L'américain Brent Renaud, Pierre Zakrzewski et la fixeuse qui l'accompagnait Oleksandra Kuvshynova, le journaliste ukrainien Evgueni Sakoun et son confrère Viktor Doudar. En à peine une quinzaine de jours, cinq journalistes ont déjà payé de leur vie la couverture médiatique de l'invasion par les soldats russes de l'Ukraine. Au XXIème siècle, ces hommes et ces femmes de l'ombre qui parcourent le monde pour ramener des images et des informations capitales pour l'établissement de la vérité dans les folies de notre siècle sont devenus, dans les zones de combat, des cibles de premier plan. Or, au mépris du danger, ces derniers véritables héros des temps modernes n'ont pour mission que de rapporter des images d'informations les plus justes possibles, « de rendre compte en toute indépendance de la marche et de l'histoire du monde ». le livre d'
Emmanuel Ravazi, lui-même grand reporter de guerre devenu directeur de rédaction du magazine Fildmedia, se veut ici témoigner de ce métier, vécu comme un véritable sacerdoce par la majorité de ses représentants.

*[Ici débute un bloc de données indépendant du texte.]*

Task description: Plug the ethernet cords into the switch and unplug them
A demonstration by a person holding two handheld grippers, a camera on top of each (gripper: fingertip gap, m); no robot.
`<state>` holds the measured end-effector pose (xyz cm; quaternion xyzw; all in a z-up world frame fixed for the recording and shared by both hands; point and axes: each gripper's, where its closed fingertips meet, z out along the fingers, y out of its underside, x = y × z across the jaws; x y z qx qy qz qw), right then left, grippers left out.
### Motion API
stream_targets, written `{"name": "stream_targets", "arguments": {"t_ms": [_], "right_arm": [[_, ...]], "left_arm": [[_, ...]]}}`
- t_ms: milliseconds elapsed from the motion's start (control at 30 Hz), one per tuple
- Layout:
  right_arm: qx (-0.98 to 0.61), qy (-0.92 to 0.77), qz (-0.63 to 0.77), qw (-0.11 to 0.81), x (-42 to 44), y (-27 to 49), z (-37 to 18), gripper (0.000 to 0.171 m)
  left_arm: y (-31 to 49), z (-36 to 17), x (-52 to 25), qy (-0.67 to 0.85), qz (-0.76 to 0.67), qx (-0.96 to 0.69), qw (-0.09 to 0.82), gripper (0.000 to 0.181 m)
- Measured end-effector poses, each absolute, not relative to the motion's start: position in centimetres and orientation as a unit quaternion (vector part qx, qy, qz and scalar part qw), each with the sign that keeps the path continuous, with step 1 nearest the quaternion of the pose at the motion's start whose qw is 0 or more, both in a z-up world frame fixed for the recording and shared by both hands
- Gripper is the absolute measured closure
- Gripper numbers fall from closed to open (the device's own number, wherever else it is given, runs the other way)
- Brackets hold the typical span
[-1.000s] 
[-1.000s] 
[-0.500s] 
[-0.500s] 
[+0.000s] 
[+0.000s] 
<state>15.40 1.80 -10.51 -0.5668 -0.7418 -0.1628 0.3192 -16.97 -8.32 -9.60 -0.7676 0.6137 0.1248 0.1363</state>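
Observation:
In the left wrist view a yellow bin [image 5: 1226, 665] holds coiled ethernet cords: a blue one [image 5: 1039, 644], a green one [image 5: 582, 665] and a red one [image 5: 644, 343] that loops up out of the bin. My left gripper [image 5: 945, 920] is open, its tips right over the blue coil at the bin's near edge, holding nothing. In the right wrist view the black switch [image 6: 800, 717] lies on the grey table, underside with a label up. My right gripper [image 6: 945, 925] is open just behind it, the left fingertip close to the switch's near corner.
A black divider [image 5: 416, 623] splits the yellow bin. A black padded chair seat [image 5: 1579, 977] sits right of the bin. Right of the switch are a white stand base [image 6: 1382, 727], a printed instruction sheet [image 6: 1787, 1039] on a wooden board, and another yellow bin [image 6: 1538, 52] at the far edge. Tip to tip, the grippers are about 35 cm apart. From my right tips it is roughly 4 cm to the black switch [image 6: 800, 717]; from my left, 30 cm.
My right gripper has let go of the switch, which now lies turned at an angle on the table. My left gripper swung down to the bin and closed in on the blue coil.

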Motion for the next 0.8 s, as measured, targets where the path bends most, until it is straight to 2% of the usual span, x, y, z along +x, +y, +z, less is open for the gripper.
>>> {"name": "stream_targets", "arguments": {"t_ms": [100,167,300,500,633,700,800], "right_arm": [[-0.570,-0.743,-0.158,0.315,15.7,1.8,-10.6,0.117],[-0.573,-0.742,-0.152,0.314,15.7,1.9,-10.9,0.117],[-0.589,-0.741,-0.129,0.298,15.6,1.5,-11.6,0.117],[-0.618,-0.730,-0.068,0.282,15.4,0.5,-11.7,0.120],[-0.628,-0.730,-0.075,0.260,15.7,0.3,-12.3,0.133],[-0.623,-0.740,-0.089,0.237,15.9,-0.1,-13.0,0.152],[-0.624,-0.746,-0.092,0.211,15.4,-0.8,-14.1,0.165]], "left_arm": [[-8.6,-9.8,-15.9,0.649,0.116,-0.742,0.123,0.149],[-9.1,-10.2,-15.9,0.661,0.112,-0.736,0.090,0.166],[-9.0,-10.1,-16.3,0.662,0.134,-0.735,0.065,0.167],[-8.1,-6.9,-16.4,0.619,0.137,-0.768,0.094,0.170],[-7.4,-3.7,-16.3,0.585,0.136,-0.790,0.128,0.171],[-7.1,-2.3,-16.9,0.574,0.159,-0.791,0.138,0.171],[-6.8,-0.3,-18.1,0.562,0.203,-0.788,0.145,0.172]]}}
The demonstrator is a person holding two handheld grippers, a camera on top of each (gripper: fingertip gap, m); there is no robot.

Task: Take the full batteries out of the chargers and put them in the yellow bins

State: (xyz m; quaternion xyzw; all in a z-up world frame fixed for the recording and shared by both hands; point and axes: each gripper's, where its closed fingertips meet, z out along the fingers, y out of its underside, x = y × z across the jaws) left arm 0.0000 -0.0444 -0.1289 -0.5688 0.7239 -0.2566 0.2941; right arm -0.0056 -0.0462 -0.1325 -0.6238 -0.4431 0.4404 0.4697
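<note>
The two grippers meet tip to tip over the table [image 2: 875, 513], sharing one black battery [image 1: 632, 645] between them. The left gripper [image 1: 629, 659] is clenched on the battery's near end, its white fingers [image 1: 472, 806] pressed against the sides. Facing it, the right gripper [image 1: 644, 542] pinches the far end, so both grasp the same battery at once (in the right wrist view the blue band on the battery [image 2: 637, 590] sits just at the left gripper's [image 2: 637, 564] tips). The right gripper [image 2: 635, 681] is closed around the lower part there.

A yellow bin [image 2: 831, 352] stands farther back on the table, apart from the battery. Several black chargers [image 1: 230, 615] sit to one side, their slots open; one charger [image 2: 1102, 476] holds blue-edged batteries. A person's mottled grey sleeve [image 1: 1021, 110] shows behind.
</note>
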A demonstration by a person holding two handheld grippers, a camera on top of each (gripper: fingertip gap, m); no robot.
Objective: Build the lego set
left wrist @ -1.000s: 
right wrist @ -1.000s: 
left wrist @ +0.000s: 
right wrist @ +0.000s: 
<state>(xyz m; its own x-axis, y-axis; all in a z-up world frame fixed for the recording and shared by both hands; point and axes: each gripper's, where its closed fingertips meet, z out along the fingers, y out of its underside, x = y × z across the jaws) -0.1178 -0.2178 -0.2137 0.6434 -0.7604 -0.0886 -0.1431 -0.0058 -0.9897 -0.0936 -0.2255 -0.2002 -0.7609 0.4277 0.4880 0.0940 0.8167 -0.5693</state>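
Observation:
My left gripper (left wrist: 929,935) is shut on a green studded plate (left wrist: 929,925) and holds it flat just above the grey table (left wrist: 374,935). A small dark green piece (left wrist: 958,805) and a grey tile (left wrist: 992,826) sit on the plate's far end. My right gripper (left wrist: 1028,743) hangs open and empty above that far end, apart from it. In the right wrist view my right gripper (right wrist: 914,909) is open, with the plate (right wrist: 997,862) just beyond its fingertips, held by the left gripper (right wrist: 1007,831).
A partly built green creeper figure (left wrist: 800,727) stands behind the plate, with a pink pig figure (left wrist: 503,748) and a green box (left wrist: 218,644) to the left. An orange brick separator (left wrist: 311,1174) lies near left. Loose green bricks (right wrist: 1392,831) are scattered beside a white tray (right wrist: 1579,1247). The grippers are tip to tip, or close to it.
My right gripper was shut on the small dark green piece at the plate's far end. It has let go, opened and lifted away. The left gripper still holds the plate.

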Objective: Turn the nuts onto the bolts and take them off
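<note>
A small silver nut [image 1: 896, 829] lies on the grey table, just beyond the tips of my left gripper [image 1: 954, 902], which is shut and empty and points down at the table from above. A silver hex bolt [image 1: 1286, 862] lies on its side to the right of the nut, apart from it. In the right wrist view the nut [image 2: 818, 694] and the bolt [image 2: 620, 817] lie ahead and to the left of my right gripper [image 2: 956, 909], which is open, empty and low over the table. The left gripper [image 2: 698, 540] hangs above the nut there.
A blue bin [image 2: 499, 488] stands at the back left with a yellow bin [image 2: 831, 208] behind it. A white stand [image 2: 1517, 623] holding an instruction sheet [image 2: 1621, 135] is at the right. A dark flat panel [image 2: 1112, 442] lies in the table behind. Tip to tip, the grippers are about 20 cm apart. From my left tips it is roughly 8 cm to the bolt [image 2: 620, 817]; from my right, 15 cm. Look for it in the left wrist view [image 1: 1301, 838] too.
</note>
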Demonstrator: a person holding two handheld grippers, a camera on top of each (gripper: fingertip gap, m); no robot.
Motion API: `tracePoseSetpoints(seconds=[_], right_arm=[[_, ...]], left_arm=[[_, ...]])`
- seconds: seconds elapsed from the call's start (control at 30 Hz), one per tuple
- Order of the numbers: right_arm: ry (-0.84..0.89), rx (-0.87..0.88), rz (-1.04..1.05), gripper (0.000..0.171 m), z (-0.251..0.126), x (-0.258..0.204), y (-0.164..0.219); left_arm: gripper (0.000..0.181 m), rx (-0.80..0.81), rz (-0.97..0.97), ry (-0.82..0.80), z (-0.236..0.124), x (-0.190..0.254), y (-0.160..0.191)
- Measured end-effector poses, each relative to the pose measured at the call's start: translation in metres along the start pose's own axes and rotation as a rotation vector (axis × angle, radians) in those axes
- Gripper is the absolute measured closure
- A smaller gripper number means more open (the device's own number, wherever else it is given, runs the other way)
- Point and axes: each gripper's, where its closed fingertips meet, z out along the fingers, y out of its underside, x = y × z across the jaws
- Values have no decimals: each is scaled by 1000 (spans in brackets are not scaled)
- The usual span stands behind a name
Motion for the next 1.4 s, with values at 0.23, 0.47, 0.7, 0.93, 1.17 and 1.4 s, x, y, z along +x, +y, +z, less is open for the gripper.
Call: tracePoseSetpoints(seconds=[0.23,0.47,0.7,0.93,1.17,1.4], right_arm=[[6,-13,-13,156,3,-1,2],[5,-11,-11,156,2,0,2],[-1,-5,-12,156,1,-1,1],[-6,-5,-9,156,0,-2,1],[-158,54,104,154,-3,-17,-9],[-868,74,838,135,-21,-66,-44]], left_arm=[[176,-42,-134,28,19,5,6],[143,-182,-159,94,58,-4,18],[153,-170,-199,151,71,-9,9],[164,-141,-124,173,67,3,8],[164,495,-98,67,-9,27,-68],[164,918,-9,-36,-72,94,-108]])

C'est donc tout naturellement qu'
Emmanuel Razavi va donner la parole à tous ces grands journalistes reporters qu'il a croisés en Afghanistan ou au Liban, ceux qui l'ont épaulé dans le métier, ceux qu'il a admiré, ceux qu'il a perdu au passage d'un check-point ou dans une explosion. Il accorde ainsi une large place
à leurs témoignages mais aussi beaucoup à leurs réflexions sur cette profession en pleine mutation. Car la façon américaine de faire de l'information (chaines en continu avec des informations en boucle, remplissage médiatique, course à l'audimat) a influencé plus que de raison le journalisme en Europe. Ainsi l'analyse
Renaud Bernard, grand reporter et rédacteur en chef à France Télévisions : « J'ai alors pris conscience que nous allions passer du rôle de reporters porteurs de récits et de sens à celui d'éléments d'une politique de marketing ». Pourtant, malgré tout, nombreux sont ceux qui ne trahissent pas leur engagement et portent noblement et avec panache les couleurs de leur profession, avec honneur et passion, avec bravoure et détermination. Car « l'image est la preuve irréfutable que quelque chose s'est passé. Une image d'un événement, quelle que soit son importance, est une trace pour l'histoire. » Preuve s'il en est, la situation en Ukraine et les enjeux lourds de conséquences de l'information ou de la désinformation. Un récit documentaire certes sur l'exercice difficile et douloureux de cette profession mais aussi une réflexion profonde sur les mutations des pratiques informationnelles des citoyens qui consomment l'information gratuitement sans penser aux conséquences lourdes de sens de cette pratique : la mort d'une information de qualité, dûment vérifiée, des reportages de fonds aux coûts plus élevés, la disparition peu à peu d'images « issues du terrain filmées, traitées et dé cryptées par des professionnels nuisant à la compréhension d'une situation et à la contextualisation des faits ». Certes, un citoyen peut filmer l'impact d'un missile sur l'immeuble voisin mais c'est le reporter qui seul peut interroger le terrain, mettre en relation les faits vérifiés et raconter l'événement au plus près de la vérité.
« de ce que j'en connais, les
grands reporters d'aujourd'hui sont, à l'image d'
Albert Londres, des femmes et des hommes libres, qui exercent leur métier par passion et par curiosité, sans parti pris, excepté celui de la vérité, avec la conviction chevillée au corps que celle-ci va permettre d'éclairer les citoyens ».
Je referme ce livre, consciente plus que jamais de la nécessité de ne pas s'en tenir à ces chaînes d'infos qui nous gavent comme des oies et de notre nécessaire devoir de citoyen de soutenir par nos lectures une presse libre, indépendante et de qualité. Pour que tous ceux et celles tombés dans l'exercice de leur profession, ne l'aient pas été pour rien, dans une indifférence générale.